18 Commits

Author SHA1 Message Date
3f1886d0b7 Functions: align chunk sizes in multi-function evaluation
This can improve performance in some circumstances when there are
vectorized and/or unrolled loops. I especially noticed that this helps
a lot while working on D16970 (got a 10-20% speedup there by avoiding
running into the non-vectorized fallback loop too often).
2023-01-22 00:03:25 +01:00
85908e9edf Geometry Nodes: new Interpolate Curves node
This adds a new `Interpolate Curves` node. It allows generating new curves
between a set of existing guide curves. This is essential for procedural hair.

Usage:
- One has to provide a set of guide curves and a set of root positions for
  the generated curves. New curves are created starting from these root
  positions. The N closest guide curves are used for the interpolation.
- An additional up vector can be provided for every guide curve and
  root position. This is typically a surface normal or nothing. This allows
  generating child curves that are properly oriented based on the
  surface orientation.
- Sometimes a point should only be interpolated using a subset of the
  guides. This can be achieved using the `Guide Group ID` and
  `Point Group ID` inputs. The curve generated at a specific point will
  only take the guides with the same id into account. This allows e.g.
  for hair parting.
- The `Max Neighbors` input limits how many guide curves are taken
  into account for every interpolated curve.

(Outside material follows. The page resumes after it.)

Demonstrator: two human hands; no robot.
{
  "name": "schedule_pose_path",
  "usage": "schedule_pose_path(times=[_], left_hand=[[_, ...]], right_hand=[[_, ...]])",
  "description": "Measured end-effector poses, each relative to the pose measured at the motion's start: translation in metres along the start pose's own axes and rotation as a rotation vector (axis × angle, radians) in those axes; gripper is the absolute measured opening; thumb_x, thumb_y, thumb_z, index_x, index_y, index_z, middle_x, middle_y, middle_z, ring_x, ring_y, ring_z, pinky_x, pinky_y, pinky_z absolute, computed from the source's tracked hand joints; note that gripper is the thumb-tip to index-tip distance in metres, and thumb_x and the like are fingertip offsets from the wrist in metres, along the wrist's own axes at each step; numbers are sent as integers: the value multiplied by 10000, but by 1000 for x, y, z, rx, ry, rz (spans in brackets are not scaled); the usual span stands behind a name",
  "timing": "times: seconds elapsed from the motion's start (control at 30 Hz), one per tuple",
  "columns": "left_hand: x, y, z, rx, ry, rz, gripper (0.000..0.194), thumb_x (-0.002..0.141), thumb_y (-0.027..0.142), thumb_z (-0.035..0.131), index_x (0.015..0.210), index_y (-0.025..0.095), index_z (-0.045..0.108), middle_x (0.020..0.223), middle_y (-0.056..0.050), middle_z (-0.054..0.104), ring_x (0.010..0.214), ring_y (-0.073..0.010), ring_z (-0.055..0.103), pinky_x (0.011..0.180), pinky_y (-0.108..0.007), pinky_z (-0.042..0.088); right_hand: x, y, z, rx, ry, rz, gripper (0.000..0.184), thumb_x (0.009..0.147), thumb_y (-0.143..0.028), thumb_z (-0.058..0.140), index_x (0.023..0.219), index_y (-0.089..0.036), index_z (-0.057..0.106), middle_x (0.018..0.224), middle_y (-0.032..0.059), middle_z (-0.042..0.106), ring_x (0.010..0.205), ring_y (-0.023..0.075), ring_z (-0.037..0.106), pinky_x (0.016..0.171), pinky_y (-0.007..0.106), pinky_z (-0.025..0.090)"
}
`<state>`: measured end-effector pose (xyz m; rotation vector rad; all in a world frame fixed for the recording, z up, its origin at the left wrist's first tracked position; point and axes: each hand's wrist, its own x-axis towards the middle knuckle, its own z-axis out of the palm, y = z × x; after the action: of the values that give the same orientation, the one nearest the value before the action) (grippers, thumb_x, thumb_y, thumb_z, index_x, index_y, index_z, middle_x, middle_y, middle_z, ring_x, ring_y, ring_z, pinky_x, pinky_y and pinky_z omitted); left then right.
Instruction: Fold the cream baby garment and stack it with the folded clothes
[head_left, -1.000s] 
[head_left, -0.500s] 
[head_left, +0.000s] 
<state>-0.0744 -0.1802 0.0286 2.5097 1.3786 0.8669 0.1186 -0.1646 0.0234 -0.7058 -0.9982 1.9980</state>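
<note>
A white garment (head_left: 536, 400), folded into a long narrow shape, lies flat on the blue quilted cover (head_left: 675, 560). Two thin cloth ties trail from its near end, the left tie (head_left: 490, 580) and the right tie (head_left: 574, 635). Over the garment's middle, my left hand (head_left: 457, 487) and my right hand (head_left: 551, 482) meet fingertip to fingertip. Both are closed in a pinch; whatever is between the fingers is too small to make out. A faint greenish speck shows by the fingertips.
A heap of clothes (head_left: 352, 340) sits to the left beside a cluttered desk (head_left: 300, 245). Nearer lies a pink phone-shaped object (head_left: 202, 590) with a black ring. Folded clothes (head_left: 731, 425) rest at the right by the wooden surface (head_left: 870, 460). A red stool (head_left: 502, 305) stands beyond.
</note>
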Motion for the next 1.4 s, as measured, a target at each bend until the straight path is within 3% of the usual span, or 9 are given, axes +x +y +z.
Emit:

Differential Revision: https://developer.blender.org/D16642
2023-01-20 12:09:38 +01:00
c29c61f840 Fix T102292: deadlock in geometry nodes evaluation with task isolation
As described in the comment on `BLI_task_isolate`, deadlocks can happen
when isolation is used with threading primitives that separate spawning tasks
from executing them. All threads are waiting the tasks to complete but no
thread is able to continue working due to task isolation.

The fix is to not pass lazy-threading hints through task isolations. This way
isolated regions can't create new tasks in a scheduler further up the call stack.
This may lead to minor slowdowns because less threading may be used.
It's generally possible to get rid of the slowdown again by sending the
lazy-threading hint before entering the isolated region.
2022-11-06 15:07:32 +01:00
5c81d3bd46 Geometry Nodes: improve evaluator with lazy threading
In large node setup the threading overhead was sometimes very significant.
That's especially true when most nodes do very little work.

This commit improves the scheduling by not using multi-threading in many
cases unless it's likely that it will be worth it. For more details see the comments
in `BLI_lazy_threading.hh`.

Differential Revision: https://developer.blender.org/D15976
2022-09-20 11:08:05 +02:00
Iliay Katueshenock
c94ca54cda BLI: add use_threading parameter to parallel_invoke
`parallel_invoke` allows executing functions on separate threads.
However, creating tasks in tbb has a measurable amount of overhead.
Therefore, it can be benefitial to disable parallelization when
the amount of work done per function is small.

See D15539 for some benchmark results.

Differential Revision: https://developer.blender.org/D15539
2022-07-26 11:10:16 +02:00
c2737913db BLI: Avoid invoking tbb for small parallel_reduce calls
Apply a change similar to e130903060 for
`parallel_reduce`, just like `parallel_for`. I measured a performance
improvement in viewport FPS of at least 10% with 1 million small
instances (one bottleneck was computing many small bounding boxes).
2022-05-09 18:21:50 +02:00
c434782e3a File headers: SPDX License migration
Use a shorter/simpler license convention, stops the header taking so
much space.

Follow the SPDX license specification: https://spdx.org/licenses

- C/C++/objc/objc++
- Python
- Shell Scripts
- CMake, GNUmakefile

While most of the source tree has been included

- `./extern/` was left out.
- `./intern/cycles` & `./intern/atomic` are also excluded because they
  use different header conventions.

doc/license/SPDX-license-identifiers.txt has been added to list SPDX all
used identifiers.

See P2788 for the script that automated these edits.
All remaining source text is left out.